▶ _Work to complete_:
Lines to restate from the data below: from the one containing "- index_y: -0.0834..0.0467" to the one containing "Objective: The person", both included. Give them again exactly, and only them.

▶ _Data shown_:
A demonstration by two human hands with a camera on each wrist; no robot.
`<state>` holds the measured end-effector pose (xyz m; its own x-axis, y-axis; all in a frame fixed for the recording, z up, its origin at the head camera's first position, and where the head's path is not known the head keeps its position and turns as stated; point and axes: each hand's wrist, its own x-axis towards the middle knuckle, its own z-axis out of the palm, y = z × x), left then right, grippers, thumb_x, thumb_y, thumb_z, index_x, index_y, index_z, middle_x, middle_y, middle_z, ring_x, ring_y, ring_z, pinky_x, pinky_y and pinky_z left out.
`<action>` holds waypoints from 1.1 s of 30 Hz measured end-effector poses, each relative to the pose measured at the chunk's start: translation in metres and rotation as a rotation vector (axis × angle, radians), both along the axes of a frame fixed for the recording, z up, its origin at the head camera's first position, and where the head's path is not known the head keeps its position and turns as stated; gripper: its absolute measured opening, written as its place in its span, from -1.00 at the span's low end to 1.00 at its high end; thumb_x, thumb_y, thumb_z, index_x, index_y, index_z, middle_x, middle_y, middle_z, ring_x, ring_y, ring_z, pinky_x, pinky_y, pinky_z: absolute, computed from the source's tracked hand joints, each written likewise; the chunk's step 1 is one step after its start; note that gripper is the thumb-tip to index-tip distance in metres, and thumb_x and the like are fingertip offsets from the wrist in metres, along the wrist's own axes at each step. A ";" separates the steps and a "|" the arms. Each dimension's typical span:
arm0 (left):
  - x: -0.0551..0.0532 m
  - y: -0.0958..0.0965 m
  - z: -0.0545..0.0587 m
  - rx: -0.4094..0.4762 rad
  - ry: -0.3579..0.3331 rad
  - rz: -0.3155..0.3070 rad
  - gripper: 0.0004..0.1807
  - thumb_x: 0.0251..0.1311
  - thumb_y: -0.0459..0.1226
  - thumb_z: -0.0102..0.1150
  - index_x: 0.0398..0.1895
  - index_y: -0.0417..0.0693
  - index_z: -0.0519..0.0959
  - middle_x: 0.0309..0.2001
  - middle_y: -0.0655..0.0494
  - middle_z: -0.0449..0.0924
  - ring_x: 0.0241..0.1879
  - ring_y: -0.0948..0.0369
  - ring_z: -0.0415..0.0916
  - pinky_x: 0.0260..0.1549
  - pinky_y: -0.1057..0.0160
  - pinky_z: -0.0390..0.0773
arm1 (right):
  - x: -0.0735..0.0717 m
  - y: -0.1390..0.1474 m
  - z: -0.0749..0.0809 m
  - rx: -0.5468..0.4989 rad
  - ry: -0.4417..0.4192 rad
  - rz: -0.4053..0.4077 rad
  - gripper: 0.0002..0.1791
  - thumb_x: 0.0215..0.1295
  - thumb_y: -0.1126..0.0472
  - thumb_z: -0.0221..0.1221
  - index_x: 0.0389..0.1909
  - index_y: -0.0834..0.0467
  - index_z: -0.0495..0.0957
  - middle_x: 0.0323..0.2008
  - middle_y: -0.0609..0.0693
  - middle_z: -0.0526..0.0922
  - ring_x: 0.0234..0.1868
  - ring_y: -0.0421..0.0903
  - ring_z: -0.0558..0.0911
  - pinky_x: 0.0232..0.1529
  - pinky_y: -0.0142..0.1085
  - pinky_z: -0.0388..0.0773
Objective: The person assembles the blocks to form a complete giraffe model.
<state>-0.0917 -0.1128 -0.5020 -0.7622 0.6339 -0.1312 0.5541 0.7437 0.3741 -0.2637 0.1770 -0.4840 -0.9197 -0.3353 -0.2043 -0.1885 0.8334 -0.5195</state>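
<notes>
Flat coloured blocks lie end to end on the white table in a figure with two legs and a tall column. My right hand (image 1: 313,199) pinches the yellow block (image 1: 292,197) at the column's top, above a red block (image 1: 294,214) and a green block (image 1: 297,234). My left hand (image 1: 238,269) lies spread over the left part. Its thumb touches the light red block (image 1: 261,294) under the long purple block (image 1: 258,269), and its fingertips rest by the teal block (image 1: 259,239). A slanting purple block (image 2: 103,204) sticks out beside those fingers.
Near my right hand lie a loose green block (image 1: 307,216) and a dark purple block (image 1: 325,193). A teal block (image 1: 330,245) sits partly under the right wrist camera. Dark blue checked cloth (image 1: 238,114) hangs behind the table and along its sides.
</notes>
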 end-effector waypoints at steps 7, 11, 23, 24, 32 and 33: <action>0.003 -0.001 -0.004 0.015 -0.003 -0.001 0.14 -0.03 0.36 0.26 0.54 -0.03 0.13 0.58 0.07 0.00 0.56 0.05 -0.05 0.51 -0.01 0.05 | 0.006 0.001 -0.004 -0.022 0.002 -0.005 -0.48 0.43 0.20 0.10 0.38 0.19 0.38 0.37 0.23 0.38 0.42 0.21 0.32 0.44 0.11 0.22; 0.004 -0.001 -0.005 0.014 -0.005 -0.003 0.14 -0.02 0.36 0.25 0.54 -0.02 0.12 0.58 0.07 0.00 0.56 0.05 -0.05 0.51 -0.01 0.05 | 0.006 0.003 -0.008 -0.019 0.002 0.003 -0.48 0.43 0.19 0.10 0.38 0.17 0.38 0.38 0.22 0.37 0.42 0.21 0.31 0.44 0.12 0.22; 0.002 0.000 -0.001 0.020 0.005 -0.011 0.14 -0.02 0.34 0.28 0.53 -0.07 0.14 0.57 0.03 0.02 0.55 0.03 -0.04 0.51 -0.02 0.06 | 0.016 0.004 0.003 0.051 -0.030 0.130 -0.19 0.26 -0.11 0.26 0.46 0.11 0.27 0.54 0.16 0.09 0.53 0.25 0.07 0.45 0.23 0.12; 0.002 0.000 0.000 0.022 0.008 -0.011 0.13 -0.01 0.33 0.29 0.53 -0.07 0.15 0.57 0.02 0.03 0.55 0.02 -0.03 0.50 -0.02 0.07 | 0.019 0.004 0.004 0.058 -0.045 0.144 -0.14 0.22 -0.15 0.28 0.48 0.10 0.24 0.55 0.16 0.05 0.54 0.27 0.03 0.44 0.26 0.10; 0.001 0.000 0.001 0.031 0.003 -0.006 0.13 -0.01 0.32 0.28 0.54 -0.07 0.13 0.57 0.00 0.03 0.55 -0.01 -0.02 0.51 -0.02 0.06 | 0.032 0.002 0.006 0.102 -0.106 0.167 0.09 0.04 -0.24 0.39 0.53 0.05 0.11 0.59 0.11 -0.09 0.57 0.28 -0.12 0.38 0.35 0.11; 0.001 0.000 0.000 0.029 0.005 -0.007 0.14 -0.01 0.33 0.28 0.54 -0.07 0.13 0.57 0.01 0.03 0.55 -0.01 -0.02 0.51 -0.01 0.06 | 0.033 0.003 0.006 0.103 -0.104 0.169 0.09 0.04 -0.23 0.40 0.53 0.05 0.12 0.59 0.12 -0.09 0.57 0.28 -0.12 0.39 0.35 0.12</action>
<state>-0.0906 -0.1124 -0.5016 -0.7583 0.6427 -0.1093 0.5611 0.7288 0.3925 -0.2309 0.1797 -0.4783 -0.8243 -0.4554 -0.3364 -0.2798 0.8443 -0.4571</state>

▶ _Expected output_:
  - index_y: -0.0834..0.0467
  - index_z: -0.0495..0.0957
  - middle_x: 0.0323..0.2008
  - middle_y: -0.0609..0.0693
  - middle_z: -0.0526..0.0922
  - ring_x: 0.0234..0.1868
  - ring_y: -0.0421..0.0903
  - ring_z: -0.0558..0.0911
  - pinky_x: 0.0232..0.1529
  - pinky_y: -0.0142..0.1085
  - pinky_z: -0.0388..0.0773
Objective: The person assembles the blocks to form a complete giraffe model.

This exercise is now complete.